6-1-4-t01-fail-b: Cross reference subsection is incorrectly formatted: the last subsection has extra spaces between the starting object number and the range

6-1-4-t02-fail-a: Cross reference subsection is incorrectly formatted: the xref keyword and the following cross reference subsection header are separated by the SPACE and the EOL marker

6-1-4-t02-fail-b: Cross reference subsection is incorrectly formatted: the xref keyword and the following cross reference subsection header are separated by two LF characters

6-1-4-t03-pass-a: File is a valid PDF/A-1b document: Object, whose offset is not referenced in the cross reference table, contains Length entry with wrong value

6-1-4-t03-pass-b: File is a valid PDF/A-1b document: Object, whose offset is not referenced in the cross reference table, contains invalid hexadecimal string

6.1.5 - Document information dictionary

6-1-5-t01-fail-a: Document information dictionary is not consistent with the document XMP metadata: /Title mismatch between Info dictionary and XMP metadata.

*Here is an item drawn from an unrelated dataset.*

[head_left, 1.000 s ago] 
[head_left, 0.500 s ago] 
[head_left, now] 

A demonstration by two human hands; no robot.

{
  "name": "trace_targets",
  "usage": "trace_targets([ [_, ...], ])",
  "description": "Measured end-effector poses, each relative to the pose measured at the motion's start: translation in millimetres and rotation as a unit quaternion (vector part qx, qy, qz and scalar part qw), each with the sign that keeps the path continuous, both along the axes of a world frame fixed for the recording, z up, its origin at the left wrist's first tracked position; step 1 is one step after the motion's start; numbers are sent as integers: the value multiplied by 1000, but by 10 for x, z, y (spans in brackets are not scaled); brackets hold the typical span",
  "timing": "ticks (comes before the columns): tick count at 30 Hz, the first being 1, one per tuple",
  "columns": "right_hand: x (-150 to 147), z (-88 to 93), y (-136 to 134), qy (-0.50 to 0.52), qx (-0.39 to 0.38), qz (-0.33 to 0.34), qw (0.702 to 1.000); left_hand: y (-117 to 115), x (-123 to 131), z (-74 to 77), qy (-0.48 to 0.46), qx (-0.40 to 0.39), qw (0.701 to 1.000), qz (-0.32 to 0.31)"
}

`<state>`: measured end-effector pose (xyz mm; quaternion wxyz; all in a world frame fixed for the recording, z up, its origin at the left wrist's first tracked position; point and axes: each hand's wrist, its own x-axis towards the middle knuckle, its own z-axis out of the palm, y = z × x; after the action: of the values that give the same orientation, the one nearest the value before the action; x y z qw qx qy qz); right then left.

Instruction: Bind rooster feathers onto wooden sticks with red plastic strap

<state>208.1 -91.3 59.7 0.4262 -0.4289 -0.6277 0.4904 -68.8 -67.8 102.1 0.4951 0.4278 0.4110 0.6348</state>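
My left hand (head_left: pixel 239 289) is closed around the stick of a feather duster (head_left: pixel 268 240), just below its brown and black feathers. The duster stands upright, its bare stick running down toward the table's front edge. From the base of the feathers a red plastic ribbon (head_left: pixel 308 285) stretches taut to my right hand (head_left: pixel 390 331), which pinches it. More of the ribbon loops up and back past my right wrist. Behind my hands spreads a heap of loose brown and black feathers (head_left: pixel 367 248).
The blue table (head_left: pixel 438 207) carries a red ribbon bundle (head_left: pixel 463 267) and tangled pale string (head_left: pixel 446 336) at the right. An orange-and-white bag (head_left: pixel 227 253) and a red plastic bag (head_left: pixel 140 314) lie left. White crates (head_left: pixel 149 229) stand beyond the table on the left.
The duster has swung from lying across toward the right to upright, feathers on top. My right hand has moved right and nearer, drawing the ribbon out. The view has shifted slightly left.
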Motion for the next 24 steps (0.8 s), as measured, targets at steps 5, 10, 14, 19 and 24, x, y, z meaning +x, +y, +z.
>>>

6-1-5-t01-fail-b: Document information dictionary is not consistent with the document XMP metadata: /Author mismatch between Info dictionary and XMP metadata.

6-1-5-t01-fail-c: Document information dictionary is not consistent with the document XMP metadata: /Subject mismatch between Info dictionary and XMP metadata.

Note to 6-1-5-t01-fail-c: ISO 19005-1:2005/Cor.1:2007: Subject => dc:description["x-default"]

6-1-5-t01-fail-d: Document information dictionary is not consistent with the document XMP metadata: /Keywords mismatch between Info dictionary and XMP metadata.

6-1-5-t01-fail-e: Document information dictionary is not consistent with the document XMP metadata: /Creator mismatch between Info dictionary and XMP metadata.

6-1-5-t01-fail-f: Document information dictionary is not consistent with the document XMP metadata: /Producer mismatch between Info dictionary and XMP metadata.

6-1-5-t01-fail-g: Document information dictionary is not consistent with the document XMP metadata: /CreationDate mismatch between Info dictionary and XMP metadata.

6-1-5-t01-fail-h: Document information dictionary is not consistent with the document XMP metadata: /ModDate mismatch between Info dictionary and XMP metadata.

6-1-5-t01-fail-i: Document information dictionary is not consistent with the document XMP metadata: value of the /Title entry in the document information dictionary is an indirect object with a string value different from dc:title in XMP metadata

6-1-5-t01-fail-j: Document information dictionary is not consistent with the document XMP metadata: value of /Title entry in the document information dictionary is an indirect object with non-string value

6-1-5-t02-pass-a: File is a valid PDF/A-1b document: the document information dictionary contains the /Description entry, which does not have analogs in predefined XMP schemas

6-1-5-t02-pass-b: File is a valid PDF/A-1b document: the document information dictionary contains a the /Title entry with value in hexadecimal format, which matches the value of dc:title property in the document XMP metadata

6-1-5-t02-pass-с: File is a valid PDF/A-1b document: value of the /Title key in the document information dictionary is an indirect object with a string value equivalent to dc:title property in the document XMP metadata

6-1-5-t02-pass-d: File is a valid PDF/A-1b document: /Title entity in the document information dictionary is an indirect object with null as value; equivalent to the absence of this entity

6.1.6 - String objects

6-1-6-t01-fail-a: A String object in hexadecimal format contains odd number of non-white-space characters

6-1-6-t01-fail-b: Document contains objects with hexadecimal strings, which contains even number of non-white-space characters. One symbol is not in ranges 0 to 9, A to F or a to f.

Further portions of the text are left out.